Task to complete:
Find the lines below in which the string "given" occurs. Copy each one.

Data extracted from a collection:
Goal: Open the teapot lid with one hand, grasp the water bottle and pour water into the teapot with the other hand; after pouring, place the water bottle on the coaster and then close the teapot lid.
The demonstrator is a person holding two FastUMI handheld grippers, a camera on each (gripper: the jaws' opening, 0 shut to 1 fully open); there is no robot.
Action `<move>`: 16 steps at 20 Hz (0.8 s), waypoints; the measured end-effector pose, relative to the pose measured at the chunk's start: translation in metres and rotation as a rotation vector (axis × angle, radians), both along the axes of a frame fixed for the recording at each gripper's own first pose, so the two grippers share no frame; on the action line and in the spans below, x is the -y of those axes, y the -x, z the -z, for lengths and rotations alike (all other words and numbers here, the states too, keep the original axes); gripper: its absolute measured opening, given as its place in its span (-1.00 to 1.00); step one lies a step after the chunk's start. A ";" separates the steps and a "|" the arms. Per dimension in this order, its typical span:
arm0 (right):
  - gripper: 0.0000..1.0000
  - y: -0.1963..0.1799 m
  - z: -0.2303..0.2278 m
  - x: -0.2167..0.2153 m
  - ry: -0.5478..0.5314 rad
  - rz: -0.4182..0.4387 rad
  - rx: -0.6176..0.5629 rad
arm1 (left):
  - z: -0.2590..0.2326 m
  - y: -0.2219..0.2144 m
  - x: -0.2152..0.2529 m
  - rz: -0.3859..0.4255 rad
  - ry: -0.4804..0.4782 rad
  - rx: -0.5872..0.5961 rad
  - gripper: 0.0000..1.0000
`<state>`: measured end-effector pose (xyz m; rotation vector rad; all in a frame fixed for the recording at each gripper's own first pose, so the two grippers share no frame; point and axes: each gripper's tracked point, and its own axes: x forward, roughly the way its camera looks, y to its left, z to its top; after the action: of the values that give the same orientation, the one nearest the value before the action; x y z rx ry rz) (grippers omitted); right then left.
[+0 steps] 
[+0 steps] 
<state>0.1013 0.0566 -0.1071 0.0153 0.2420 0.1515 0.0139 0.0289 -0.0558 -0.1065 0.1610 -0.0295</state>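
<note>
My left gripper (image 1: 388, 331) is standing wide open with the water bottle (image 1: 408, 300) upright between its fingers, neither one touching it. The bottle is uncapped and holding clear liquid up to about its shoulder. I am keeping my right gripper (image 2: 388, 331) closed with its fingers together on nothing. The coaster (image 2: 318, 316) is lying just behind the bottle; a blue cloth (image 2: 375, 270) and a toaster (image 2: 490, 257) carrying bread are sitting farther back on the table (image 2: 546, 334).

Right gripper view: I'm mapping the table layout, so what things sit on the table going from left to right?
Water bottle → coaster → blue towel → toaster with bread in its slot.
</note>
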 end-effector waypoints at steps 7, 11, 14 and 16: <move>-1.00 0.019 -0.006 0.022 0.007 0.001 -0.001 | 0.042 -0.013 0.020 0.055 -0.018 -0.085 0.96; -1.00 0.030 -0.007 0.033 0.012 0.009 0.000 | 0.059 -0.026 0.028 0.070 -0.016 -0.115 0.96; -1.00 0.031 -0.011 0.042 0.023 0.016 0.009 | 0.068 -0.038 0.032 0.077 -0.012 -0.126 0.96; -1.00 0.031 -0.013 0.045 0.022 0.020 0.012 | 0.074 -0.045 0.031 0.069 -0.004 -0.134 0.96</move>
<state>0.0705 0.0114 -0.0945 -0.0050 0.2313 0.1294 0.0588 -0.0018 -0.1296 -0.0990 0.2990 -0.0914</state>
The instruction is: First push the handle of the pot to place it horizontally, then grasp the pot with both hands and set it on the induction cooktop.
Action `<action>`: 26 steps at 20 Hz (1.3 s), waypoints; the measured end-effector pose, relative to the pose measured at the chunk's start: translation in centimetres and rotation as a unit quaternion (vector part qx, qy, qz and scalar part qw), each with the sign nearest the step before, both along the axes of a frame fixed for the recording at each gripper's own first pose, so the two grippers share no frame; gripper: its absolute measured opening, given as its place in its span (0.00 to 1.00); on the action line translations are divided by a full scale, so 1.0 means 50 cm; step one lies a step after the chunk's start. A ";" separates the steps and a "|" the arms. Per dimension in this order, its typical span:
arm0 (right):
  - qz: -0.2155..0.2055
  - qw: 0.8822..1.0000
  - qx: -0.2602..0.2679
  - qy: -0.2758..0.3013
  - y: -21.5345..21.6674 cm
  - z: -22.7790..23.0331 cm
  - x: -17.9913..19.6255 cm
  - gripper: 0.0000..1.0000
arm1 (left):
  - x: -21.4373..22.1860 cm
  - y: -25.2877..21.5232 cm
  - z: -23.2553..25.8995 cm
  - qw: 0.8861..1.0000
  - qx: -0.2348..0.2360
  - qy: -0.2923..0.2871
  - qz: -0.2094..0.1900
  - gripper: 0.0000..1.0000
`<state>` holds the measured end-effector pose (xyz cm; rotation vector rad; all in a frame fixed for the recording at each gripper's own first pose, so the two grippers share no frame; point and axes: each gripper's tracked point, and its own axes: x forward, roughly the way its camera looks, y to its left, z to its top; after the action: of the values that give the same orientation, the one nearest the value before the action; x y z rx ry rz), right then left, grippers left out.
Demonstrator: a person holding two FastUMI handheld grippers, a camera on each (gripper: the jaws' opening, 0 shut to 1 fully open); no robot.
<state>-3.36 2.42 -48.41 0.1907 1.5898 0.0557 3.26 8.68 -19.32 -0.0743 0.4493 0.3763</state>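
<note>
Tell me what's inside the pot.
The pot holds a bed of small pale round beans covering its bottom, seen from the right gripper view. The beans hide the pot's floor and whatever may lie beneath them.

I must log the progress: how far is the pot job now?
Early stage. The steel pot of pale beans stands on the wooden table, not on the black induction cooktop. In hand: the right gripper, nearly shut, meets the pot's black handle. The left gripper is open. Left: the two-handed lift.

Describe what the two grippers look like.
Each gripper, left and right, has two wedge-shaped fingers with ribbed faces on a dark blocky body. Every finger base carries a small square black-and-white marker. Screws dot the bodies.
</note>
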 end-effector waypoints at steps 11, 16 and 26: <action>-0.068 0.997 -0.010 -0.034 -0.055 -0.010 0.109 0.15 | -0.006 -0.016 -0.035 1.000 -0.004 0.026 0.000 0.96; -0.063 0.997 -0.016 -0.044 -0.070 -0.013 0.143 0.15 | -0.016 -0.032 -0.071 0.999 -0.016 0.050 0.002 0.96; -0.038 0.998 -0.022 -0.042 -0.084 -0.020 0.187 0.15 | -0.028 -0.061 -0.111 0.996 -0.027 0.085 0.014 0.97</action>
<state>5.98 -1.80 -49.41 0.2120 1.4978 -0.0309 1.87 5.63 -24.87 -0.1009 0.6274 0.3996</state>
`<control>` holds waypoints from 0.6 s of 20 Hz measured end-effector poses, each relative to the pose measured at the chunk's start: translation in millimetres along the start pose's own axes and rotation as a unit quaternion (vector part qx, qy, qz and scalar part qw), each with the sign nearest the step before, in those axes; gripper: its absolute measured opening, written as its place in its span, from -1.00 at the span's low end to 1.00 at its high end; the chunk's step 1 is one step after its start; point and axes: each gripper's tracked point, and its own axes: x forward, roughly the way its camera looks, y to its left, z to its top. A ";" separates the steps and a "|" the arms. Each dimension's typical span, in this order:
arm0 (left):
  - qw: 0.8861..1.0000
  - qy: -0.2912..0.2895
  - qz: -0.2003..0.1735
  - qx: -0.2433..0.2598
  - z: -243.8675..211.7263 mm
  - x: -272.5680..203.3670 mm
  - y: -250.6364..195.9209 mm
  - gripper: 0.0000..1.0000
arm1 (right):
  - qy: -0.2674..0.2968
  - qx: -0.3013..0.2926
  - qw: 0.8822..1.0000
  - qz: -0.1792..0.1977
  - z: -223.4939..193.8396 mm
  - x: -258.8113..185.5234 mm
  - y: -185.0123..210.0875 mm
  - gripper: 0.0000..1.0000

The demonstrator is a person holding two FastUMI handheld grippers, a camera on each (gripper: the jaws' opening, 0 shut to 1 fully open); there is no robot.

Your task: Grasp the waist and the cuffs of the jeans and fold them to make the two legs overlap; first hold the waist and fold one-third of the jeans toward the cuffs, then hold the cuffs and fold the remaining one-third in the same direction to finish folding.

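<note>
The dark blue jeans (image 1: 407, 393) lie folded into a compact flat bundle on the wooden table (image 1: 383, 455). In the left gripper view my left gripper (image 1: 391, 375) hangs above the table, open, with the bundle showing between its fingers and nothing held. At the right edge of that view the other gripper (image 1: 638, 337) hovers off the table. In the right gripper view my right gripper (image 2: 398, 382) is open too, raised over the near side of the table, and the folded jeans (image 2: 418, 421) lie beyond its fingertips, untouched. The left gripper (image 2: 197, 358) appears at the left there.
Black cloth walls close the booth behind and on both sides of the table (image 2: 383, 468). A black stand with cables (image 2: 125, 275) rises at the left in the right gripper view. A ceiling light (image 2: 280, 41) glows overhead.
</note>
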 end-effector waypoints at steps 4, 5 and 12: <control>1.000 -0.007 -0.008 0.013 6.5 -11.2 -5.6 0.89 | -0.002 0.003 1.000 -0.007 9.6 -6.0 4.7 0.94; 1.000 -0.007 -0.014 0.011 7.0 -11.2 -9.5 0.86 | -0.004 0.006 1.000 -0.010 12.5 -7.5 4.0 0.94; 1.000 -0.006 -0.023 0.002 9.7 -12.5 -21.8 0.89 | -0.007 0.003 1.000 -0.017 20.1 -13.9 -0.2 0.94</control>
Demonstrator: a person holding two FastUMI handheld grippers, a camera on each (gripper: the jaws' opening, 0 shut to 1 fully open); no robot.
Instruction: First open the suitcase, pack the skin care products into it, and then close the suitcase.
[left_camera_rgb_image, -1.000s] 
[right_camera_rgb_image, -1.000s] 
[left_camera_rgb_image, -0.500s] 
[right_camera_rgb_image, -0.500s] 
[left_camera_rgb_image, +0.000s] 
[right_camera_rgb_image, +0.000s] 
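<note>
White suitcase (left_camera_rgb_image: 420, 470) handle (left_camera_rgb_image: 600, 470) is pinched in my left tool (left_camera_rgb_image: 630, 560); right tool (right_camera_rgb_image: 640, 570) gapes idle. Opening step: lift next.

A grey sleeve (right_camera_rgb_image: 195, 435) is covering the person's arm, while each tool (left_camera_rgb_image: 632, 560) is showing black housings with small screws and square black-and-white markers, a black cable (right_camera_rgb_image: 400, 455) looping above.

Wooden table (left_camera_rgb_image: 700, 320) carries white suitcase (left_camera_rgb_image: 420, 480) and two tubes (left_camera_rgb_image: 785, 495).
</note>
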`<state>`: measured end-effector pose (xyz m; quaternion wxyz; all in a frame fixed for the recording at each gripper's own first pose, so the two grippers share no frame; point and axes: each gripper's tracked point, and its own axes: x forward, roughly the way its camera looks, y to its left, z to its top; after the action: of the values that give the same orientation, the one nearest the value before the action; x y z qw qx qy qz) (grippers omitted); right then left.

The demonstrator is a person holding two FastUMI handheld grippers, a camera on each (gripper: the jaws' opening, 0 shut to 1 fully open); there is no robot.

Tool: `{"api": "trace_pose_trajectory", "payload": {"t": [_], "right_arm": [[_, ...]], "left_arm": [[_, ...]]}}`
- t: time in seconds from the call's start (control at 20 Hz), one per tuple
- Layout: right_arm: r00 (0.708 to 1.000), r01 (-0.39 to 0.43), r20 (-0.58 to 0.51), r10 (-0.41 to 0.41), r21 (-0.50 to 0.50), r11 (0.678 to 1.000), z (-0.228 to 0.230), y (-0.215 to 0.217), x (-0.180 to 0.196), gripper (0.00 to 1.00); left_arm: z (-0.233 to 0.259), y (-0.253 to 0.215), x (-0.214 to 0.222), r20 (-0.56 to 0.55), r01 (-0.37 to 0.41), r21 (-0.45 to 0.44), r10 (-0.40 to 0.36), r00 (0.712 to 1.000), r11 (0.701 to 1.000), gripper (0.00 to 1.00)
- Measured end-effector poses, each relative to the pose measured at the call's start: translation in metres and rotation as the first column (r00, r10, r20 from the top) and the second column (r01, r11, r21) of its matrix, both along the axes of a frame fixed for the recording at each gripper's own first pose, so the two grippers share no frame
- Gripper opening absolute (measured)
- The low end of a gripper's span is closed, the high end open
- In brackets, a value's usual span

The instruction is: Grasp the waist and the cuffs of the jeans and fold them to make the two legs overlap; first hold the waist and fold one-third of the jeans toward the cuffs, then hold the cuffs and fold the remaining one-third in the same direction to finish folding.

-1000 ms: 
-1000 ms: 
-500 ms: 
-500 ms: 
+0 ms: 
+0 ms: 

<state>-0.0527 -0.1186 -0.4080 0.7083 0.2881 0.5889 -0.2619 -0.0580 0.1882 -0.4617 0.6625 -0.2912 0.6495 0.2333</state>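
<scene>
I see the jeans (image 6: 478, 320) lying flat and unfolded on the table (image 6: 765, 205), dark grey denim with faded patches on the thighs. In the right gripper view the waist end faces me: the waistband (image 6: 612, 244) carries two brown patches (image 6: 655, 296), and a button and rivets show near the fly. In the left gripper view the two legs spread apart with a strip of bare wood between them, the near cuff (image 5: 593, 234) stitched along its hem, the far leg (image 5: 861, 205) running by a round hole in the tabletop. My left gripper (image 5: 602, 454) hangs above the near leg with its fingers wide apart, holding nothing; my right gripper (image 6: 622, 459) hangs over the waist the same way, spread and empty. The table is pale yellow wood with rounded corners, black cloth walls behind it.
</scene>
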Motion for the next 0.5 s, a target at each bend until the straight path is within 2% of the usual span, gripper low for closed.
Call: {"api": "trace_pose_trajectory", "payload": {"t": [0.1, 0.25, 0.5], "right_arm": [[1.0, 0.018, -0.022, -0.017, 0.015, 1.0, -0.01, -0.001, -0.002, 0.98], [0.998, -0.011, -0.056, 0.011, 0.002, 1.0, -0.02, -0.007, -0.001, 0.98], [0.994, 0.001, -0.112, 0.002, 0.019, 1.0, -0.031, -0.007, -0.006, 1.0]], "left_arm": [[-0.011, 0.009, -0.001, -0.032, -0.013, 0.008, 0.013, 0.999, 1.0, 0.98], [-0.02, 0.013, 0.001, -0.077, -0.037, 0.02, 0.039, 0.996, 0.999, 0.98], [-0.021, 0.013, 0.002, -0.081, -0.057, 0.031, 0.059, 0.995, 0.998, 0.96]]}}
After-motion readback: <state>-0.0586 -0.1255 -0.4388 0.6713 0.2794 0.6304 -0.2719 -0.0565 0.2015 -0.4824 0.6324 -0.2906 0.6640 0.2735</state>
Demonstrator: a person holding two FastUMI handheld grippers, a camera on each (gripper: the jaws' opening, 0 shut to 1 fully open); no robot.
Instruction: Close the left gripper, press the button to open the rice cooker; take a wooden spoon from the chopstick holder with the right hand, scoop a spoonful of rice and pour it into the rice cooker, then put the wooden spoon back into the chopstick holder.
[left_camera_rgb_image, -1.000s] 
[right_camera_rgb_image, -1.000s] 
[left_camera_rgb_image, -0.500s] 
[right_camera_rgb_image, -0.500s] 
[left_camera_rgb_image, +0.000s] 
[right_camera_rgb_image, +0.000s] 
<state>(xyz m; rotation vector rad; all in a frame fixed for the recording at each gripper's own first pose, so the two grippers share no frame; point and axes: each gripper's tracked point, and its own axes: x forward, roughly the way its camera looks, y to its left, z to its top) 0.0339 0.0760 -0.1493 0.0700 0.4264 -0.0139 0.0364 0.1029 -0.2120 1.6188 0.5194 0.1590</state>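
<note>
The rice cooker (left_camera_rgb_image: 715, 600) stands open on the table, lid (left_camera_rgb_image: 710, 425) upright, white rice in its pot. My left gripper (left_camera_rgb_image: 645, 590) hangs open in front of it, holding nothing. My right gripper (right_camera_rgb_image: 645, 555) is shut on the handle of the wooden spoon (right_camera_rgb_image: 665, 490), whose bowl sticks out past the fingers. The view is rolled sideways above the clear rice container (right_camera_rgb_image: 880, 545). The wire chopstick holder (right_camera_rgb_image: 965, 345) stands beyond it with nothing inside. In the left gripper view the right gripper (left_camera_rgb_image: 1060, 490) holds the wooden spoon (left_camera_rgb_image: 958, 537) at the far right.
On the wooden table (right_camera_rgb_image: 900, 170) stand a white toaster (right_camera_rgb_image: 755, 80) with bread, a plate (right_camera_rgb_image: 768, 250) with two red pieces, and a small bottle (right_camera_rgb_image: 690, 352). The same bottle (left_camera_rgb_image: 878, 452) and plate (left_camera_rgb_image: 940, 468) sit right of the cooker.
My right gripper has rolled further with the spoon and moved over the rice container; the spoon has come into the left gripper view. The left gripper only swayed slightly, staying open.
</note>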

Result of this exercise:
Action `<move>`: 16 steps at 20 Hz (0.8 s), waypoints; the measured end-effector pose, relative to the pose measured at the chunk's start: translation in metres and rotation as a rotation vector (axis × angle, radians), both along the axes of a frame fixed for the recording at each gripper's own first pose, so the two grippers share no frame; on the action line and in the spans below, x is the -y of those axes, y the -x, z the -z, for lengths and rotations alike (all other words and numbers here, the states too, keep the original axes); gripper: its absolute measured opening, given as its place in its span (-1.00 to 1.00); step one lies a step after the chunk's start. A ";" separates the steps and a "|" the arms. Per dimension in this order, its typical span:
Action `<action>`: 26 steps at 20 Hz (1.3 s), waypoints; the measured end-effector pose, relative to the pose measured at the chunk's start: translation in centimetres and rotation as a unit quaternion (vector part qx, qy, qz and scalar part qw), each with the sign nearest the step before, both along the axes of a frame fixed for the recording at each gripper's own first pose, so the two grippers share no frame; gripper: its absolute measured opening, given as its place in its span (0.00 to 1.00); on the action line translations are divided by a full scale, so 1.0 means 50 cm; step one lies a step after the chunk's start. A ";" separates the steps and a "|" the arms. Per dimension in this order, its typical span:

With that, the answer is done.